Another key figure in the negotiations was John Danforth, the US special envoy to Sudan. In a flurry of diplomatic activity, shuttling between Washington, Khartoum, outlying districts of war-torn Sudan and the capitals of neighbouring African countries, Danforth emphasised the need to establish "zones of tranquillity" to assist humanitarian relief work. The Sudanese government's Humanitarian Aid Commission (HAC) is now closely collaborating with the US Agency for International Development (USAID) to assist the 1.5 million people threatened with starvation and death by the war-induced famine that has gripped the Nuba Mountains. This 80,000-sq-km area of rugged and inaccessible granite outcrops in the central Kordofan province is one of the main strongholds of the SPLA.
Meanwhile, the Sudanese civil war is raging in other parts of the country. The US suspended peace discussions with Sudan in February following an attack by a government helicopter gunship on a humanitarian relief centre in Unity State, Upper Nile. More than 40 civilians and relief workers were killed.
SPLA leader John Garang is currently on a two-week tour of the US. He stresses the need to persuade the Sudanese government to accept democratic pluralism as a system of government and to eschew its militant Islamist approach in favour of a secular administration.
Garang urged Washington to step up pressure on the Sudanese government. He doubts the sincerity of Khartoum's desire for peace.
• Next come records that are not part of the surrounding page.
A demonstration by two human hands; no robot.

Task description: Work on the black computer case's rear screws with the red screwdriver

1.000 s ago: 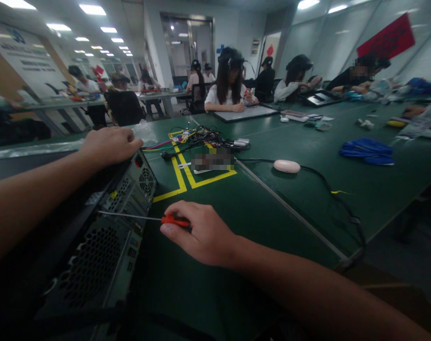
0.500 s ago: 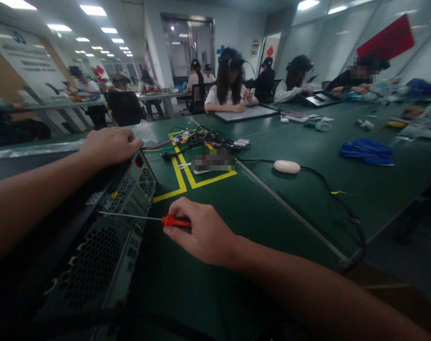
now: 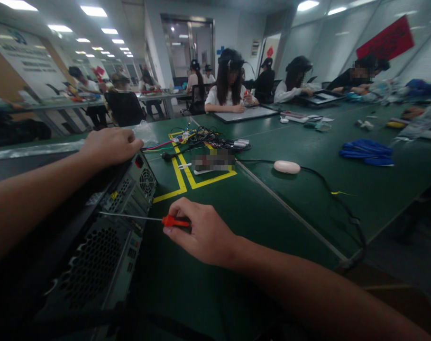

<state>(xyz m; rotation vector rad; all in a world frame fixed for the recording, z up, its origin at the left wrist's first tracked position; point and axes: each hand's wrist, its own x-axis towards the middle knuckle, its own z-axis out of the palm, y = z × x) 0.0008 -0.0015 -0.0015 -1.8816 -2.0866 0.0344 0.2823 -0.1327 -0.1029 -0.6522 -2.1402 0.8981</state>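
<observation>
A black desktop computer case [image 3: 59, 189] fills the left side, its metal back panel with round-holed vents facing right. My left hand [image 3: 110, 144] lies over the case's far top corner, fingers curled round the edge and partly hidden. In my right hand [image 3: 201, 229] is a screwdriver [image 3: 174, 221], its red-orange handle pinched between thumb and fingers. The long thin shaft points left, and its tip meets the upper edge of the back panel; a screw there is too small to make out.
Beyond the case lies a tangle of cables [image 3: 208, 137], near yellow tape [image 3: 215, 180] on the green table [image 3: 272, 213]. A pale pink oval case [image 3: 287, 166] sits by a black cord. Blue cloth [image 3: 366, 151] is at right. Several people sit across the table.
</observation>
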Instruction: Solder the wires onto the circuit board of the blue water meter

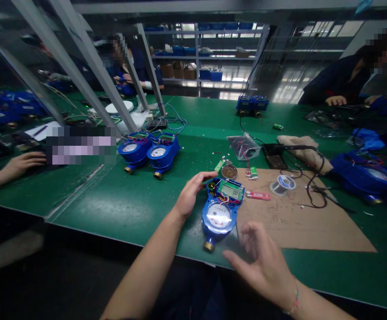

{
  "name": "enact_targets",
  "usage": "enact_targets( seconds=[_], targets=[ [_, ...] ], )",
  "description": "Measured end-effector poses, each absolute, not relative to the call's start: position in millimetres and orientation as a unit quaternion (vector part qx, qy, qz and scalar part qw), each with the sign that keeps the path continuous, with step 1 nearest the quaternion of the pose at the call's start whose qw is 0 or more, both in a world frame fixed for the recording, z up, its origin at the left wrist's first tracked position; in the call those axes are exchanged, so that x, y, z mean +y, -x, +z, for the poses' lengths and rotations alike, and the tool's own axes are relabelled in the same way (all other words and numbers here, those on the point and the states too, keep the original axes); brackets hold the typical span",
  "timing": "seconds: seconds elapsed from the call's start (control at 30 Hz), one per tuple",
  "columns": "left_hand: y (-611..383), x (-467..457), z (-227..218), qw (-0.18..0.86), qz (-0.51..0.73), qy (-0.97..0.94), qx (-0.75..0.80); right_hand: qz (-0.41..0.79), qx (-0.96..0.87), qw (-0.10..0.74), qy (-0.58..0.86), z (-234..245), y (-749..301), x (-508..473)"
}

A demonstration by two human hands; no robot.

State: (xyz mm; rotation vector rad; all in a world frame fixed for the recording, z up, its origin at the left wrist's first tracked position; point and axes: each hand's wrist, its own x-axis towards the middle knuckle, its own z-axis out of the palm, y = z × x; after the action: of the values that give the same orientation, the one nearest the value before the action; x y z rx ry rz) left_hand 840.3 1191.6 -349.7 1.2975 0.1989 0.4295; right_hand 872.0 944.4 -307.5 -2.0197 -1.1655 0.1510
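Observation:
A blue water meter [220, 212] with a round dial and an open green circuit board with a small display lies on the green table [120, 204] in front of me. My left hand [190, 194] rests against the meter's upper left side, fingers curved over its top edge. My right hand [261, 262] hovers just right of and below the meter, fingers spread apart, holding nothing.
A brown cardboard mat [300, 222] holds a solder spool [283, 184], a red strip [258, 195], a round tin [229, 171] and a black cable. Two more blue meters [148, 153] stand to the left. Other people work at the far left, back and right.

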Motion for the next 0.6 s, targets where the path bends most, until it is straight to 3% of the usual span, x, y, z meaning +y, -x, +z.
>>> enact_targets(
  seconds=[0.07,0.17,0.37,0.6],
  targets=[
    [-843,1188,-353,0.761,0.171,-0.617,0.101,0.177,-0.386,0.379,0.822,-324,-862,941],
    [-845,1181,-356,0.771,0.139,-0.614,0.095,0.3,-0.276,0.438,0.801,-336,-859,947],
    [-832,1168,-350,0.709,0.192,-0.664,0.14,0.365,-0.2,0.562,0.715,-332,-863,958],
    [-762,1132,-344,0.649,0.25,-0.64,0.326,0.435,-0.182,0.605,0.642,-333,-906,969]
  ],
)
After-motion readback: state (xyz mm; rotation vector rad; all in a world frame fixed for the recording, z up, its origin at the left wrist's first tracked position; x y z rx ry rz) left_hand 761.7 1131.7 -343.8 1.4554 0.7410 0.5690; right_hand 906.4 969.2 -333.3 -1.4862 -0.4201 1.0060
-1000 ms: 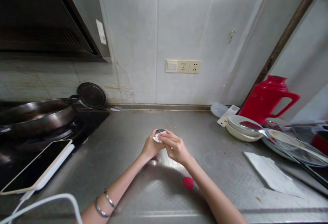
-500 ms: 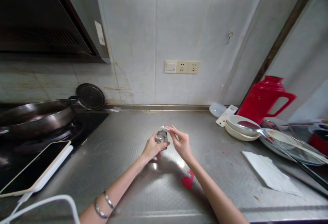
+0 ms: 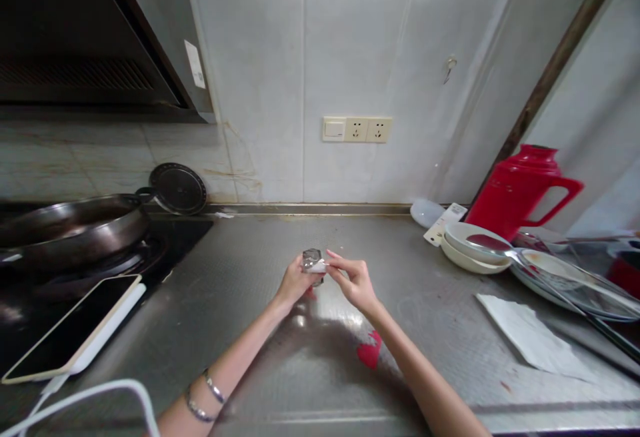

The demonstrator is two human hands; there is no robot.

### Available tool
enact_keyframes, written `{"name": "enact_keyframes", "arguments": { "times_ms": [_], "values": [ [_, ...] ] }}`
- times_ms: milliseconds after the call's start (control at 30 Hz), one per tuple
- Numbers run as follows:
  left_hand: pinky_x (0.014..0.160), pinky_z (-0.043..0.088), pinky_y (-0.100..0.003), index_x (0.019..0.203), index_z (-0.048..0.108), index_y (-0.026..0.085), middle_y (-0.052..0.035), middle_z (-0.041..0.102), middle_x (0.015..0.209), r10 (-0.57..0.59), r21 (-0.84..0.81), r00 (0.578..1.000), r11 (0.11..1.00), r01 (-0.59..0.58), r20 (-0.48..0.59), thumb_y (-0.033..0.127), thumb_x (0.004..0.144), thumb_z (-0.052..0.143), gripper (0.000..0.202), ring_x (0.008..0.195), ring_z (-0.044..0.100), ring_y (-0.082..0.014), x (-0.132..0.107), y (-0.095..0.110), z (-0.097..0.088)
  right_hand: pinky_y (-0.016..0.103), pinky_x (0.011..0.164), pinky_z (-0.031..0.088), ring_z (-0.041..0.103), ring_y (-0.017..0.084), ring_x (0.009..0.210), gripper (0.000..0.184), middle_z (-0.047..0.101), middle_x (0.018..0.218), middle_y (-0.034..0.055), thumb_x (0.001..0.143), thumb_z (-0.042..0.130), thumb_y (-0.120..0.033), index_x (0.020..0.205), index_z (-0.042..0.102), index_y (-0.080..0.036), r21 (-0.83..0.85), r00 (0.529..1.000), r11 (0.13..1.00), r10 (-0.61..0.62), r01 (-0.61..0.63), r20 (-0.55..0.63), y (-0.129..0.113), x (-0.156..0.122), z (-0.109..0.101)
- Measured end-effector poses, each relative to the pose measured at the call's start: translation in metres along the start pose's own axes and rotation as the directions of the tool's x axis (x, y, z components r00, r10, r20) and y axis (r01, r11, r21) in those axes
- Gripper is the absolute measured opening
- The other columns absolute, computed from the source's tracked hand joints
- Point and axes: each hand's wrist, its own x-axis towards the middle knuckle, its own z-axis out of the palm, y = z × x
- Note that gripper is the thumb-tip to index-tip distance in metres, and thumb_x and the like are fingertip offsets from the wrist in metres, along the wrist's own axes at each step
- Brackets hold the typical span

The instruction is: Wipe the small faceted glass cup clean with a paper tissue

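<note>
- Left hand [image 3: 295, 284] fingers wrapped around a small glass [image 3: 311, 258] above the table [image 3: 240, 290].
- Right hand [image 3: 356, 282] fingers pinch a white tissue [image 3: 319, 268] against the glass.

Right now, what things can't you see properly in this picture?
Head view:
Small glass: partly hidden by the left hand; too small to tell what is inside.
White scrap pinched by the right hand: too small to tell paper from cloth.
Red thing: partly hidden by the right forearm.
Pan: cut off by the left edge.
White cable: cut off by the bottom edge.
</note>
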Motion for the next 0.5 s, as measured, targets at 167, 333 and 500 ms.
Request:
{"name": "enact_keyframes", "arguments": {
  "times_ms": [167,333,500],
  "values": [
    [0.043,0.046,-0.019,0.106,0.052,0.017,0.0,0.059,0.078,0.106,0.058,0.994,0.993,-0.107,0.023,0.038,0.058,0.077,0.058,0.059,0.056,-0.011,0.0008,-0.0004,-0.001,0.036,0.078,0.056,0.07,0.024,0.085,0.021,0.074,0.088,0.0067,0.085,0.057,-0.035,0.087,0.07,-0.019,0.075,0.946,0.98,0.197,-0.184,-0.258,0.0074,0.0052,-0.0009],
    [0.048,0.047,-0.018,0.118,0.047,0.019,-0.0021,0.061,0.09,0.221,0.124,0.97,0.965,-0.232,0.097,0.033,0.058,0.079,0.069,0.066,0.058,-0.0113,-0.0015,-0.0024,-0.0014,0.036,0.089,0.05,0.064,0.022,0.101,0.026,0.069,0.108,0.0089,0.088,0.051,-0.037,0.1,0.067,-0.02,0.089,0.964,0.975,0.218,-0.206,-0.155,0.0075,0.009,0.002],
    [0.046,0.047,-0.015,0.121,0.043,0.02,-0.0051,0.061,0.098,0.258,0.048,0.955,0.962,-0.267,0.145,0.031,0.062,0.078,0.07,0.073,0.06,-0.0132,-0.0013,-0.0033,-0.0015,0.036,0.093,0.048,0.058,0.023,0.113,0.029,0.057,0.13,0.0085,0.083,0.058,-0.037,0.106,0.063,-0.022,0.287,0.945,0.9,0.314,-0.328,0.095,0.0,0.0087,0.0023]
  ]
}}
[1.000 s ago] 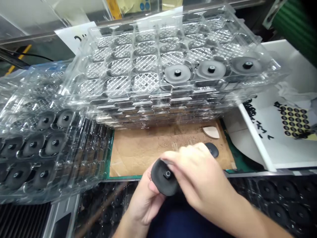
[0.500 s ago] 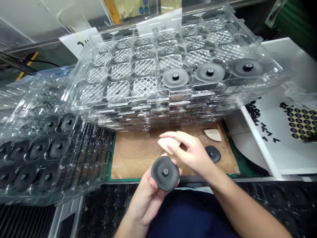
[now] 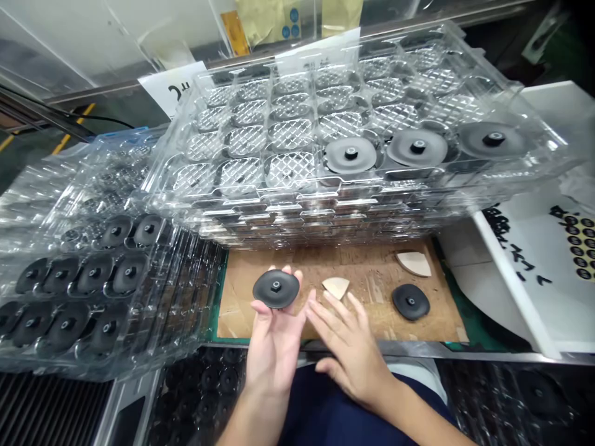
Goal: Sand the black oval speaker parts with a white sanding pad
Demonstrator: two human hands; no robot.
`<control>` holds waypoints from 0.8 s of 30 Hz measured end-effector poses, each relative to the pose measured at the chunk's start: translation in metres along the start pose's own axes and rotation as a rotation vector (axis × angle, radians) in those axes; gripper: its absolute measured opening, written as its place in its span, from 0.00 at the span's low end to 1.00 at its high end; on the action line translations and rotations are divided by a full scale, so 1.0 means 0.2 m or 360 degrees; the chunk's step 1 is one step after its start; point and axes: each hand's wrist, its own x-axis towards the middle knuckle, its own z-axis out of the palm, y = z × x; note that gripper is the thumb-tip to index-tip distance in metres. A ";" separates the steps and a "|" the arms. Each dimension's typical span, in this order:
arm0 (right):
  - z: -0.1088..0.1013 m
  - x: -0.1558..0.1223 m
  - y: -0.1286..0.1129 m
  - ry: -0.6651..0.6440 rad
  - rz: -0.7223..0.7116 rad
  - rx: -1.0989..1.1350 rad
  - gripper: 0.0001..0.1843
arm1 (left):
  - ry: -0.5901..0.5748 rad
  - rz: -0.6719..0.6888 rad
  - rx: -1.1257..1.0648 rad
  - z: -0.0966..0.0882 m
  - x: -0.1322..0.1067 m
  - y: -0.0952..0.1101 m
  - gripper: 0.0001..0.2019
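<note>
Holding a black round disc (image 3: 276,288) with a small nut at its centre, the person's left hand (image 3: 274,347) was turned palm up above a brown cardboard sheet (image 3: 372,316). The disc lay flat on this hand, and its fingers (image 3: 286,270) curved up behind the far edge of the disc, while the thumb supported the near edge. The right hand (image 3: 348,353) held nothing, and its fingers (image 3: 335,313) were spread apart and pointed toward the left hand. Just beyond these fingertips, a pale wedge-shaped piece (image 3: 335,287) lay on the cardboard, very near but not clearly touching them. Further right on the same cardboard lay a second black disc (image 3: 410,301) and, behind it, another pale wedge-shaped piece (image 3: 413,263). Behind the cardboard stood a high stack of clear plastic trays (image 3: 297,217), and three grey-looking discs (image 3: 351,155) sat in the right part of the top tray's front row. To the left, another clear tray stack (image 3: 46,186) carried rows of black discs (image 3: 95,274). On the right, a white board (image 3: 515,279) held a sheet with many small black dots (image 3: 579,244), and the counter edge (image 3: 400,349) ran below the cardboard.
</note>
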 end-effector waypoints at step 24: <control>0.19 -0.01 0.30 0.0190 0.0644 -0.0265 0.14 | -0.0181 -0.0109 0.0092 -0.12 -0.03 0.05 0.25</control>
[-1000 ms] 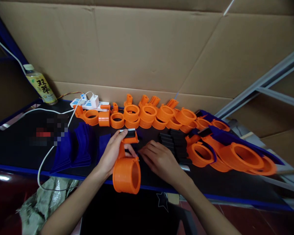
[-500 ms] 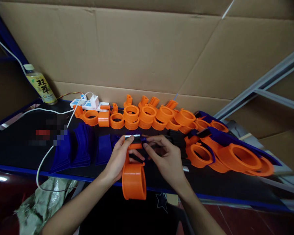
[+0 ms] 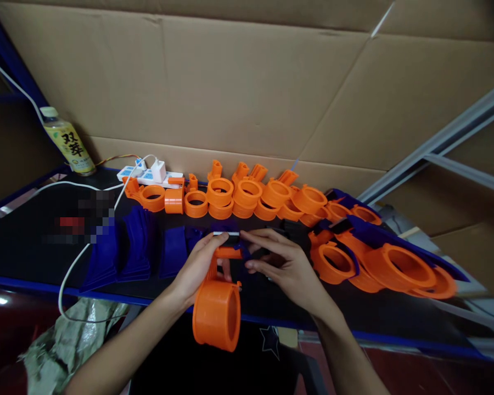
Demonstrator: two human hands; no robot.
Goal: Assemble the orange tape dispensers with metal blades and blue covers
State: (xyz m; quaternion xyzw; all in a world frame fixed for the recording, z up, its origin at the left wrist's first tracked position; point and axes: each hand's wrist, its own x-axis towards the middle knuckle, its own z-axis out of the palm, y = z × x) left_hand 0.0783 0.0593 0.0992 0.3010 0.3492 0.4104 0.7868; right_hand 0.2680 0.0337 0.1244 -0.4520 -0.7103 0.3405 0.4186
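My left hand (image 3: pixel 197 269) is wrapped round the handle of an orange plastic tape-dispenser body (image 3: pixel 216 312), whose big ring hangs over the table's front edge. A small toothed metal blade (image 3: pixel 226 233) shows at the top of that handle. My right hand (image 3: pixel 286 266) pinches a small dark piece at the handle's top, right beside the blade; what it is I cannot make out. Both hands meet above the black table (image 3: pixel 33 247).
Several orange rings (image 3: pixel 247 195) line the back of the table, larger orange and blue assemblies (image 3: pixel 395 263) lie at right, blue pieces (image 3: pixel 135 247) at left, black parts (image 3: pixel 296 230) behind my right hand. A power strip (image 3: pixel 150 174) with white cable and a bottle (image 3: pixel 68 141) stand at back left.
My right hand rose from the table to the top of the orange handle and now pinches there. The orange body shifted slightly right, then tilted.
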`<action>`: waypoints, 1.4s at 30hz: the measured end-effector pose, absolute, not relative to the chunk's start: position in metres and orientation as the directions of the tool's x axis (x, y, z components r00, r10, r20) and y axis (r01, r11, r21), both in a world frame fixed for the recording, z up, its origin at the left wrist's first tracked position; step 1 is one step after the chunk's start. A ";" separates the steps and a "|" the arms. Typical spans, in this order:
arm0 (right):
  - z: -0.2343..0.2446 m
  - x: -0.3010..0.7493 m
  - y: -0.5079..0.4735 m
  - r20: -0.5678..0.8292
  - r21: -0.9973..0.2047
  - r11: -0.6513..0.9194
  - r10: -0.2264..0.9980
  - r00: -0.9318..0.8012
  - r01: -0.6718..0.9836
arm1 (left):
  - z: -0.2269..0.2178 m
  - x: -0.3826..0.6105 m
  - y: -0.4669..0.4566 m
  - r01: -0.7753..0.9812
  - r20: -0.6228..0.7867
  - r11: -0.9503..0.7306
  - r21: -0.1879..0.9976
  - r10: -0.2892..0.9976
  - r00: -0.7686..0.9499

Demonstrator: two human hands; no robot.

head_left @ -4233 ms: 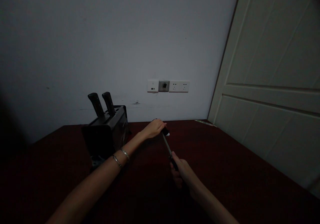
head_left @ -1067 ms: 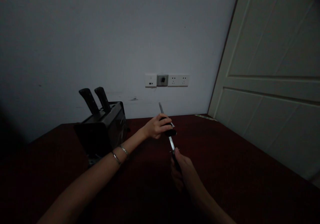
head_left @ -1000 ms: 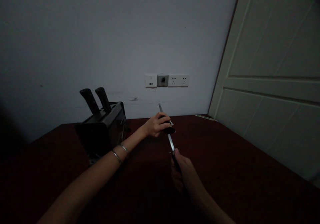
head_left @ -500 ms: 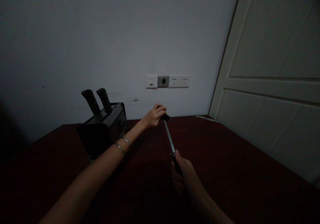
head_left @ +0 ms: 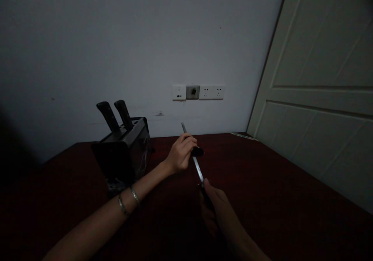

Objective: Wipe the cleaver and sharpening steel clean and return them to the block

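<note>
Metal rod (head_left: 198, 170): held slantwise over the desk (head_left: 247, 167), between the hands. Probably stiff, with a slippery shaft; grip by the dark near-end handle (head_left: 206, 197), where the right hand (head_left: 219, 202) is clamped. Black piece (head_left: 197, 151): probably hard; hold by its body. The left hand (head_left: 182, 152) is closed around it, nearer the right hand than half a second earlier; the rod's far tip now protrudes beyond.

Left arm (head_left: 99, 224) outstretched, left of rod (head_left: 197, 169); left hand (head_left: 182, 152) over rod's shaft, back up, fingers (head_left: 189, 141) curled, contact unclear. Right hand (head_left: 216, 206) wrapped round rod's near end, thumb (head_left: 207, 183) along it; right forearm (head_left: 247, 242) right of rod.
</note>
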State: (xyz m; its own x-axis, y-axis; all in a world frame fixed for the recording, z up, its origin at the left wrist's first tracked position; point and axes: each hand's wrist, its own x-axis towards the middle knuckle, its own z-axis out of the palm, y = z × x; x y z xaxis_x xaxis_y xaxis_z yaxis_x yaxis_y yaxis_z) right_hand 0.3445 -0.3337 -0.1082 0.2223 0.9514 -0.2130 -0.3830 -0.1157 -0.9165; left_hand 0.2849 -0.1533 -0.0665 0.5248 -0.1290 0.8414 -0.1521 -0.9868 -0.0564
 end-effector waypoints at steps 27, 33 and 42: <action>-0.113 0.349 -0.326 -0.146 -0.936 -0.010 0.921 0.362 -0.353 | -0.040 0.305 -0.125 -0.199 0.702 -0.888 -0.414 -0.451 0.551; -0.113 0.350 -0.325 -0.165 -0.927 -0.030 0.928 0.335 -0.375 | -0.030 0.311 -0.112 -0.122 0.682 -0.924 -0.363 -0.353 0.641; -0.107 0.347 -0.327 -0.191 -0.918 -0.054 0.929 0.318 -0.393 | -0.017 0.315 -0.097 -0.155 0.700 -0.953 -0.259 -0.296 0.650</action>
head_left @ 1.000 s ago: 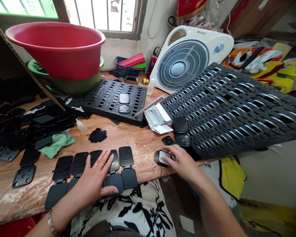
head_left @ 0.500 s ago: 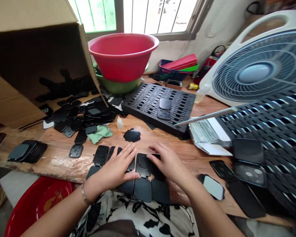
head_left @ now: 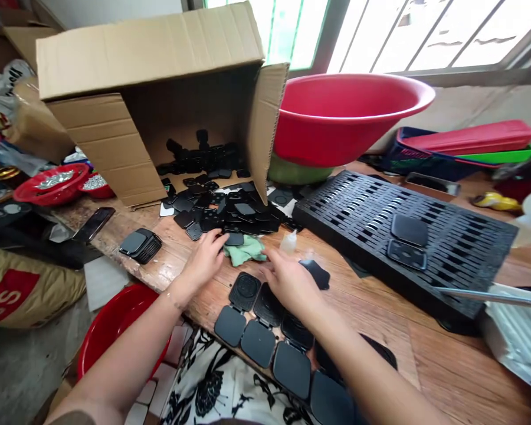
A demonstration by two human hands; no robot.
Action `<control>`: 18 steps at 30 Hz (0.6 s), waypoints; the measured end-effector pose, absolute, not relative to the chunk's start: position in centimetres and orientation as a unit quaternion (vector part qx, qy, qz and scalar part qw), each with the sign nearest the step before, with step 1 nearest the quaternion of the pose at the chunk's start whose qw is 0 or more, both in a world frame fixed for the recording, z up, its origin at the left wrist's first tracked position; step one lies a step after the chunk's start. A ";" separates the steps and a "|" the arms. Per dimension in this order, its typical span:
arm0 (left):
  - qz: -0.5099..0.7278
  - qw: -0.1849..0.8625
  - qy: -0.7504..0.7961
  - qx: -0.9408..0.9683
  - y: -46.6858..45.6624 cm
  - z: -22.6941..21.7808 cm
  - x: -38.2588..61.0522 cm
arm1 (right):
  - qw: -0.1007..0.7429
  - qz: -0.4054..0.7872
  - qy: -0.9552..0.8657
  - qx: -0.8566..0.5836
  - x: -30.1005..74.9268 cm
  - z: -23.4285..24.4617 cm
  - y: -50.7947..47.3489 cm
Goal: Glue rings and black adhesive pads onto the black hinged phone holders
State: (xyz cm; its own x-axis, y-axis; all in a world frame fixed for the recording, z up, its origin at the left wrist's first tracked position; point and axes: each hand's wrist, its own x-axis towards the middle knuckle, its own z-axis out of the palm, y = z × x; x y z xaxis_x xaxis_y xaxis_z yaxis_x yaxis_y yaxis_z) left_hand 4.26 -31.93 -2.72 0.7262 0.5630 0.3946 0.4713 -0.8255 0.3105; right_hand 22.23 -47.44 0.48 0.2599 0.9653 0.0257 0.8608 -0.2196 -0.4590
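My left hand is at the near edge of the pile of black plastic compact cases, its fingers curled down; what lies under them is hidden. Beside its fingertips a dark flat case lid rests against a crumpled green cloth. Over the table, right of the cloth, my right hand has thumb and forefinger apart, with the forefinger at the cloth's edge. Below both hands runs a row of opened black compacts, their smooth lids toward me and round-patterned halves behind. My right forearm covers part of the row.
A small clear bottle and a black blob-shaped piece lie beyond my right hand. Farther back are a cardboard box, a red basin and a slotted black rack. Stacked cases and a phone sit left.
The view has swung left. Both hands have left the row of compacts: the left has gone to the edge of the pile, the right toward the green cloth.
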 end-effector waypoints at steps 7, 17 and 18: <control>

The SPLA leader, who was given the red carpet treatment in Washington, said, "This is a window of opportunity," after meeting US Secretary for State Colin Powell. He added that he was optimistic as never before about the prospects for peace in Sudan. Powell concurred. He cites the Joint Military Commission, (JMC) set up to monitor the January cease-fire arrangement, as a cause for his optimism.
Garang also held extensive discussions with Condoleezza Rice, President Bush's national security adviser; Walter Kansteiner, the US assistant secretary of state for African affairs; and US Congress members with a special interest in Sudanese affairs. Garang's US tour is the first in three years. Garang, who obtained his PhD in the US, is keen to muster American support for the SPLA.
In a separate development, Sudanese President General Omar Hassan Al- Bashir met Muammar Gaddafi and Yoweri Museveni, his Libyan and Ugandan counterparts, in Libya to heal the rift between Uganda and Sudan. The two states currently support each other's armed opposition groups. While Uganda backs the SPLA, Sudan, in turn, supports the Lord's Resistance Army (LRA). The LRA's leader, Joseph Kony, has sought refuge in southern Sudan. Khartoum has in the past used the LRA army to counter-balance the SPLA and to disrupt social and economic life in SPLA-assisted areas of southern Sudan.
Libya's mediating effort resulted in the unprecedented granting of permission by the Sudanese government for the Uganda People Defence Forces (UPDF) to send in troops into southern Sudan to hunt LRA fighters. In return, Uganda has pledged to tone down its support for the SPLA.